What's needed is an exact copy of the lines from the one that contains "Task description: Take" to the end of the data below, leaving the pictures out.

[Extracted entries — start]

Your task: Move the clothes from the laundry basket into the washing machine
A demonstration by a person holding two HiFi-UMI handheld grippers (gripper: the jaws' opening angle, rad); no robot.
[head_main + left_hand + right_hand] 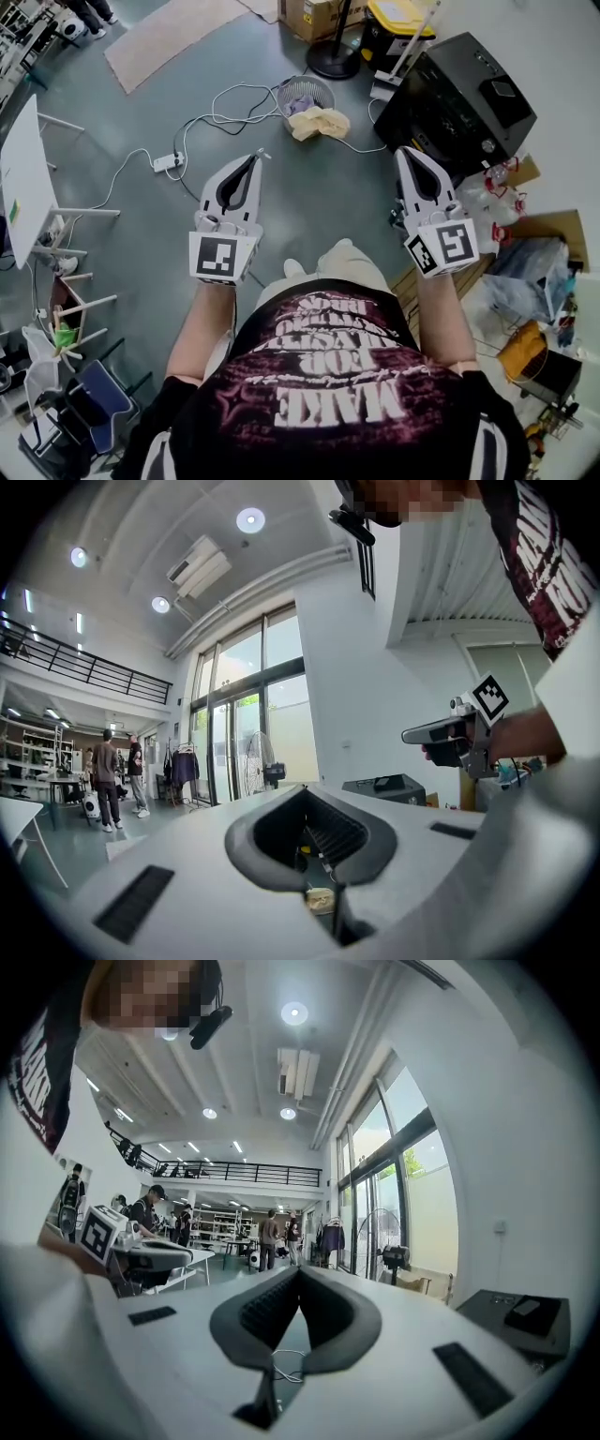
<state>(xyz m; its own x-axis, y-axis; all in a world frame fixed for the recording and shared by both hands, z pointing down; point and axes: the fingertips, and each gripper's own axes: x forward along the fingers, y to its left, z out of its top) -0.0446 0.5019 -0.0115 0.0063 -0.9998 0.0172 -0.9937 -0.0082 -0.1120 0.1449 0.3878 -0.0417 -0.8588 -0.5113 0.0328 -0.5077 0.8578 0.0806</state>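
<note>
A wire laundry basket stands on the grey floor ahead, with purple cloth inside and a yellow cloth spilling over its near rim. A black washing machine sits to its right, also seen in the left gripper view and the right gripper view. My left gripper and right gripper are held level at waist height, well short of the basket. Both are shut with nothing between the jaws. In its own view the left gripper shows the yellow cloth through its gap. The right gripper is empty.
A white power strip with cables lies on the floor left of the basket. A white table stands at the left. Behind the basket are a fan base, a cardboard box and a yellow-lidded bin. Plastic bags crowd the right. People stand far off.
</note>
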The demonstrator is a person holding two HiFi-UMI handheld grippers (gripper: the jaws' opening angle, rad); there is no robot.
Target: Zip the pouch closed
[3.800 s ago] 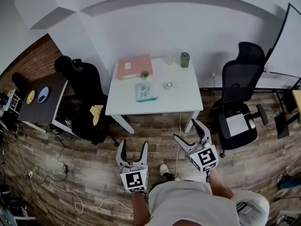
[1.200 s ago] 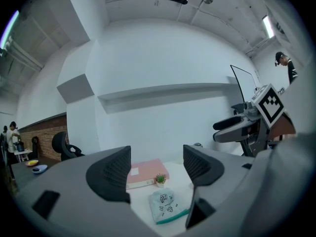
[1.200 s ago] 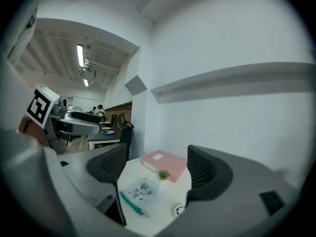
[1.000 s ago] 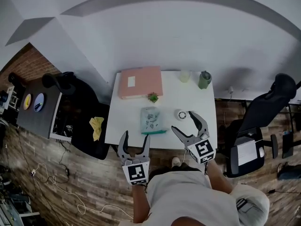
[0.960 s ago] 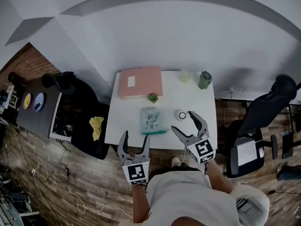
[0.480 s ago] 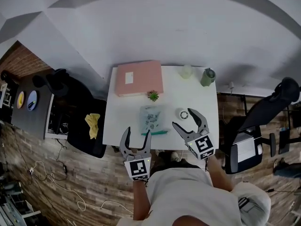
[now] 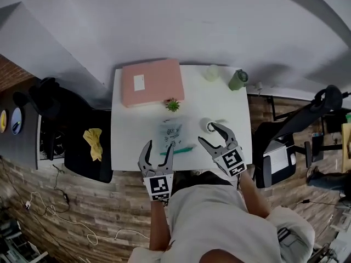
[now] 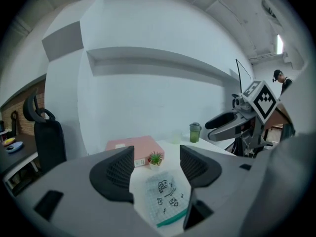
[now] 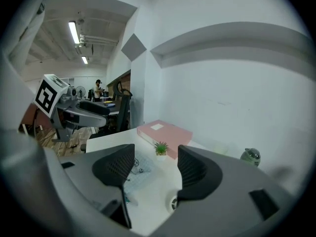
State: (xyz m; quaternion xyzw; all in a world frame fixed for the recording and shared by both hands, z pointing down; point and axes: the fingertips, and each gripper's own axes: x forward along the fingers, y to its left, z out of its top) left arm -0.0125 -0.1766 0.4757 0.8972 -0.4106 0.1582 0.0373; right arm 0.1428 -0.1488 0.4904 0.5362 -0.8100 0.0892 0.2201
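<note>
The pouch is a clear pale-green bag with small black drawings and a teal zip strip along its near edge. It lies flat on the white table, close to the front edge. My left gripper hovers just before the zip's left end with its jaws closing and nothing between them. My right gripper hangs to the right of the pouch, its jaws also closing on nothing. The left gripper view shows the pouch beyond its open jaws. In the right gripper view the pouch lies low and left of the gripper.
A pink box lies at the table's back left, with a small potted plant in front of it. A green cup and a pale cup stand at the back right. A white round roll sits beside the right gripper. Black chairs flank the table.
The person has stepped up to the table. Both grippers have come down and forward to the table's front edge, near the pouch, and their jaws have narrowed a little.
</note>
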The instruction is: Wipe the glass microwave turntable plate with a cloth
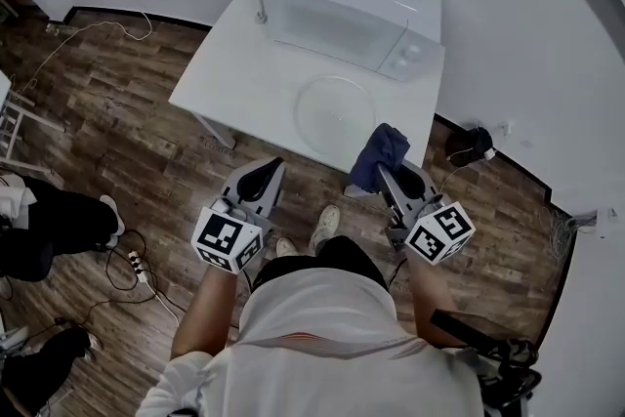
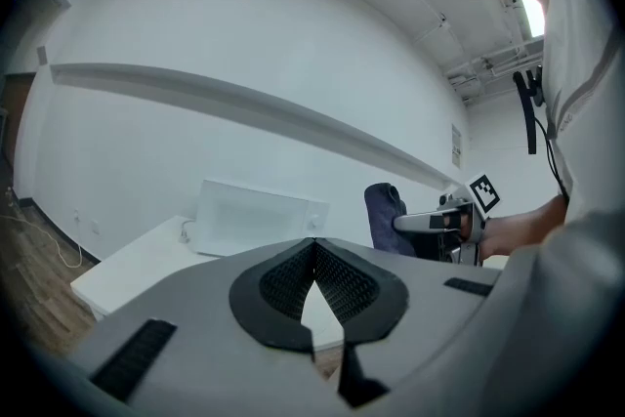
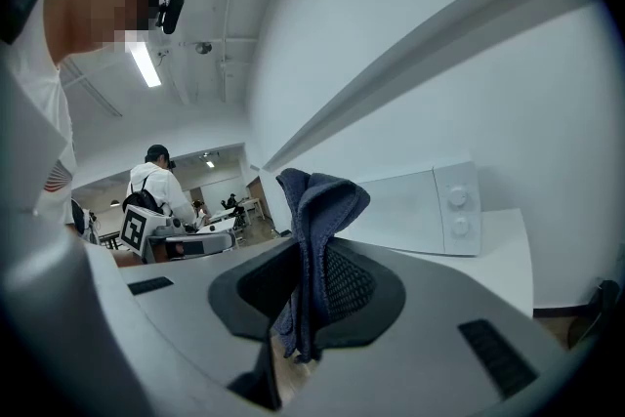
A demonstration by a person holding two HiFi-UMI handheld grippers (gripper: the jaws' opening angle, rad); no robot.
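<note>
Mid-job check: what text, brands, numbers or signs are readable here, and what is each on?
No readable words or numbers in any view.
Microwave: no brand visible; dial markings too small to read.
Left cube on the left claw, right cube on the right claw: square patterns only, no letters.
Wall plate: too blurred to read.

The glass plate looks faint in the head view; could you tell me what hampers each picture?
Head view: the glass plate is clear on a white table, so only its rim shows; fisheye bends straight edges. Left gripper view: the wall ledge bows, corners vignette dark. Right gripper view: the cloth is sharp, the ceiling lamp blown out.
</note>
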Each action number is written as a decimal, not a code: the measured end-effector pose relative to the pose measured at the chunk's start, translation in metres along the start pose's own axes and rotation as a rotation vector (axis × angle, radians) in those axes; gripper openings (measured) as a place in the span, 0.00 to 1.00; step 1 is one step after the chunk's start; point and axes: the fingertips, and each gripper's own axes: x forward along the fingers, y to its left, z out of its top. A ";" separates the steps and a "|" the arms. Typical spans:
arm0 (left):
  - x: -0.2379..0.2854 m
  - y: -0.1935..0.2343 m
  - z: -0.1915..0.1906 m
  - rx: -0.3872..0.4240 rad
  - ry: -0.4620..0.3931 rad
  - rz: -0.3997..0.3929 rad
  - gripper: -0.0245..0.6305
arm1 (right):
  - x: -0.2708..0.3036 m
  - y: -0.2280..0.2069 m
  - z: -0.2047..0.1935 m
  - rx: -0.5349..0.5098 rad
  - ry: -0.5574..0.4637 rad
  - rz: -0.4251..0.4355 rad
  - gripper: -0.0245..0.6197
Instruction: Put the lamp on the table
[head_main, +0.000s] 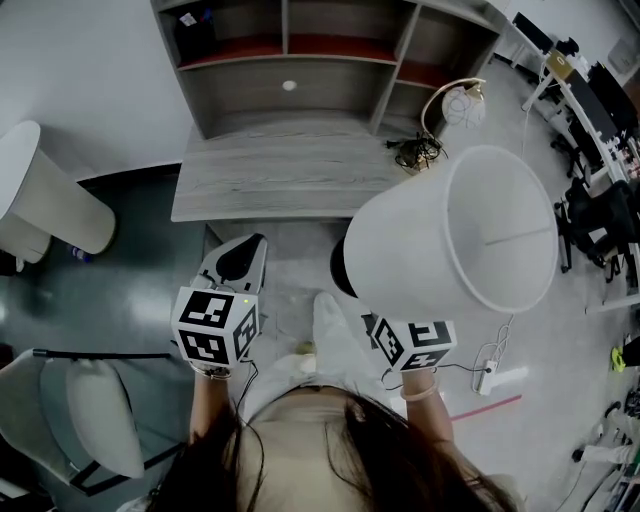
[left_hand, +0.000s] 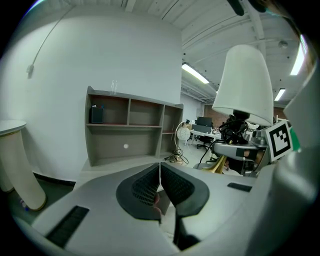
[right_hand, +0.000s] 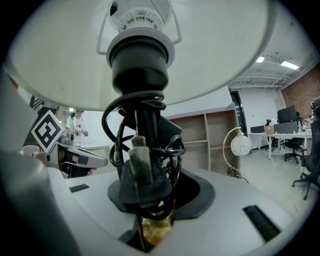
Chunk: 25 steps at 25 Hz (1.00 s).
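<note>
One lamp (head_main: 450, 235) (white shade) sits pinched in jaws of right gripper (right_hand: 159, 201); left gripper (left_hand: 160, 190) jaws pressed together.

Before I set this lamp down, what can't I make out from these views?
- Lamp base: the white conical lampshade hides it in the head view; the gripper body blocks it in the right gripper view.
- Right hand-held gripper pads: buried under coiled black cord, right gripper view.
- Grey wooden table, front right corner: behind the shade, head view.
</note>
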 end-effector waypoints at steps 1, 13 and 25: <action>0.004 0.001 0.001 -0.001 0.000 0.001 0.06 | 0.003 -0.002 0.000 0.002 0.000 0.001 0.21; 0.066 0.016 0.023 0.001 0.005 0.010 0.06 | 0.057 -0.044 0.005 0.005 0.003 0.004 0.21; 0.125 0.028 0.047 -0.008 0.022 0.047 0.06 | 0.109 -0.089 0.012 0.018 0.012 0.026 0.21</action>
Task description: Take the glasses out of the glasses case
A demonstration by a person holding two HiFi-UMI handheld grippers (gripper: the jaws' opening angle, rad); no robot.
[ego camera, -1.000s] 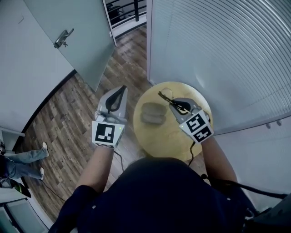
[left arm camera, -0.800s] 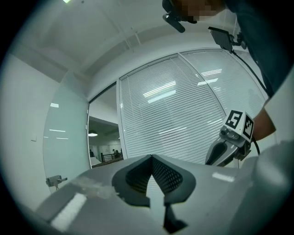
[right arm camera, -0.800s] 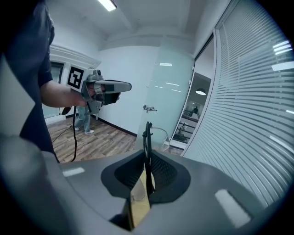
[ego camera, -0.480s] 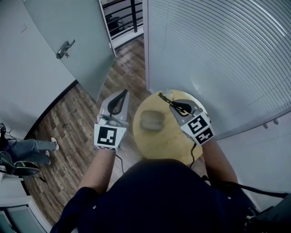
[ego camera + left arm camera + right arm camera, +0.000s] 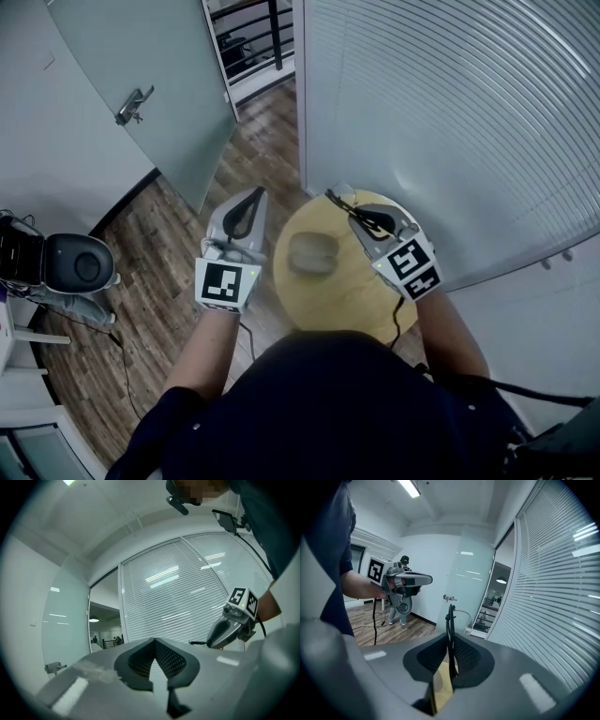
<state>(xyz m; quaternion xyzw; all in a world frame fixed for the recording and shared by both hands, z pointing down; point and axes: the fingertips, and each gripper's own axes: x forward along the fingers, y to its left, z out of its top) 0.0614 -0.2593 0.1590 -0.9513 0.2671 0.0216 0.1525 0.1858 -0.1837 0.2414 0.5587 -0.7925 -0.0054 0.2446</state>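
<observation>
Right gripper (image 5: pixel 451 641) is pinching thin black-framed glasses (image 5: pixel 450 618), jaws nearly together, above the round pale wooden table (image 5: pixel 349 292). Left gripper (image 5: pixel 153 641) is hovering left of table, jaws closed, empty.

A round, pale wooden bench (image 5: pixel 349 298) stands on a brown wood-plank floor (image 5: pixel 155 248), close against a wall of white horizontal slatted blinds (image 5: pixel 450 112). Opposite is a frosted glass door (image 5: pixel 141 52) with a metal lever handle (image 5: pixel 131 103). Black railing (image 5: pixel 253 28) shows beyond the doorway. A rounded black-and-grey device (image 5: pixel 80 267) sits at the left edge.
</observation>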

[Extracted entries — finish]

> _Written response_:
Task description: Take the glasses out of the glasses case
A demonstration by a person holding two HiFi-UMI handheld grippers (gripper: the jaws' opening angle, rad); no robot.
[ego camera, -1.000s] 
[left arm camera, -0.800s] 
[right arm camera, -0.800s] 
[ego camera, -0.480s] 
[ego camera + left arm camera + right arm camera, +0.000s] 
<state>(xyz m; quaternion xyzw; all in a world frame fixed for the recording and shared by both hands, z pointing down; point and axes: the fingertips, and each gripper's own axes: x forward along the fingers, y to its left, z out of its top) 0.0614 -0.2593 0.1590 -0.9513 0.2671 0.0216 0.1525 0.1858 -0.1837 0.2414 0.5587 -0.7925 -0.0054 0.2446</state>
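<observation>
Right gripper (image 5: pixel 451 641) is pinching thin black-framed glasses (image 5: pixel 450 618), jaws nearly together, above the round pale wooden table (image 5: pixel 349 292). Left gripper (image 5: pixel 153 641) is hovering left of table, jaws closed, empty.

A round, pale wooden bench (image 5: pixel 349 298) stands on a brown wood-plank floor (image 5: pixel 155 248), close against a wall of white horizontal slatted blinds (image 5: pixel 450 112). Opposite is a frosted glass door (image 5: pixel 141 52) with a metal lever handle (image 5: pixel 131 103). Black railing (image 5: pixel 253 28) shows beyond the doorway. A rounded black-and-grey device (image 5: pixel 80 267) sits at the left edge.
</observation>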

The exercise has been carried out completely.